You can get your infant on a schedule. You must want to and put the work into it to succeed. Some mothers do not care about a schedule during this time. Do what works for you.
Child Training— Particularly with Toddlers:
Spanking is biblical. It is not intended to be “abuse.” If done properly and consistently, it will yield an obedient child. A parent who loves their child spanks them when needed. (More info on this to come in Part II next week.)
Please do not do your child the injustice of telling them, “If you do that again, I am going to spank you.” Let your “No” mean no. End of discussion.
If they do not obey, they should be disciplined. You are training them to obey and respect your words. If you tell them “no” five times for the same thing or tell them you are going to spank them and do not, you are training them that your words carry no value—that you do not mean what you say.
Do not tell them, “When your dad gets home, he will spank you.” You, Mother, should handle all disciplinary issues when the kids are in your care. Sometimes, extremely poor behavior may warrant Dad disciplining too when he comes home, but do not make Dad the bad guy. Handle it, and handle it swiftly.
When a parent gives a command, the children should obey and obey swiftly. Delayed obedience is disobedience.
Be consistent! If I can stress anything, it is consistency in child training.
Teach them the word “no” at a young age—when they pull your hair; when they bow their back up while you are trying to lay them down; when they try to roll around during a diaper change; when they bite while nursing (I also gently pulled hair for this displeasing event).
If a behavior is "no" at 1:00 pm, it must be "no" at 1:30 pm and 3:00 pm—and tomorrow and the next day and so on. If something is "no" today, it must be "no" EVERY. SINGLE. TIME! If it is not, your kids will be so confused, as well as, disobedient.

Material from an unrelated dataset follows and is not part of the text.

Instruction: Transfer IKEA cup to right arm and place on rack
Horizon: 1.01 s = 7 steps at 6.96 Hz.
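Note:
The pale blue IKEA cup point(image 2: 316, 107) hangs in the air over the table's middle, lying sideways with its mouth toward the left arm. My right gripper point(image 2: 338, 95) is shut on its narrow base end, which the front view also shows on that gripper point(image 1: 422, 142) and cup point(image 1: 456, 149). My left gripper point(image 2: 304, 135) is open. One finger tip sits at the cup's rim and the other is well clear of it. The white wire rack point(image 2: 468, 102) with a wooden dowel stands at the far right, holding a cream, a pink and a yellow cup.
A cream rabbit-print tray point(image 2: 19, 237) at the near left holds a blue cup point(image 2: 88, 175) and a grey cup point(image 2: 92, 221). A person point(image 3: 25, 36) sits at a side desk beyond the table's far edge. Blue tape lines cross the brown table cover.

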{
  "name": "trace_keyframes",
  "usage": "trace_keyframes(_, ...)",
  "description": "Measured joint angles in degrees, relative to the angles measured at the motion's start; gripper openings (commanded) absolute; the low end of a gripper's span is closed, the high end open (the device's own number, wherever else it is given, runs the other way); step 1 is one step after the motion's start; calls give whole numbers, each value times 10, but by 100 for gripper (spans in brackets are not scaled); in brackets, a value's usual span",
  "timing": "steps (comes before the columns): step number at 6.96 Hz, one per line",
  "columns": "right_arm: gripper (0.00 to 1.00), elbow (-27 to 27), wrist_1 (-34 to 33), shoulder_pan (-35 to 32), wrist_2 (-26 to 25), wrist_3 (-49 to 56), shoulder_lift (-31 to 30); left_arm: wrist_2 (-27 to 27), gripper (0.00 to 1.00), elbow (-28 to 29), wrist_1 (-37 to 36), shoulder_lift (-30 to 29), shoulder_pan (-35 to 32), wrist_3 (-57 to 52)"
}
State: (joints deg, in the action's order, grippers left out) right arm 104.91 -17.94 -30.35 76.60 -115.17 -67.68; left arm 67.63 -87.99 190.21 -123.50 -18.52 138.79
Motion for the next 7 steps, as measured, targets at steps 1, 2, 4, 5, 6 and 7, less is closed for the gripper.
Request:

Think about how the Lord deals with us… He is very clear about what He expects from us. (See Hebrews 12:7, “If ye endure chastening, God dealeth with you as with sons; for what son is he whom the father chasteneth not?”) From my experience, you can teach a five-month-old the word “no” and get a positive response.
Be clear with your kids early on. You are teaching them to respect you as a mother. I detest using someone else (namely the pastor) as the "bad guy.” When a child misbehaves at church, I have heard parents say, "The pastor is going to get you." Please do not do this. You, as parents, train your children. Do not threaten them by telling them that someone else will do the “dirty work.”
It is hard work. I wanted kids that I enjoyed being around as their mother. But I wanted others to enjoy being around my kids too. Training well-behaved kids—THIS TAKES WORK! What a shame it would be for me as a mother to hear that someone does not want to invite our family over or out to eat because my children are unruly. I am the one with my kids all day! Consistent child training is the hardest job I have ever done.
Have a set bedtime. Because it is so tiresome, I would encourage this to mothers of young children and babies. You are the parent. You are in charge.
Get rest. You, mom, go to bed at night. Put your phone down. Go to sleep. If you and your husband like to spend some time alone in the evening, have the children's bedtime set and executed to allow you both some time together, while also allowing enough time for you to sleep well and be rested.
Enjoy a nap. Take a nap during the day if you are privileged to stay home. Rest up so that you have the energy to do the work that training your child requires from you. Being a true stay-at-home mom is tiring!
Consider exercising. This also helps with tiredness and lack of energy.
Remember the goal. If we keep in the front of our minds how much work it is to train our kids, it will help us to not let up. It will help us continue to be consistent. The days are long but the fruit from proper training is so sweet.
Child training is one of the most rewarding things a mother will do.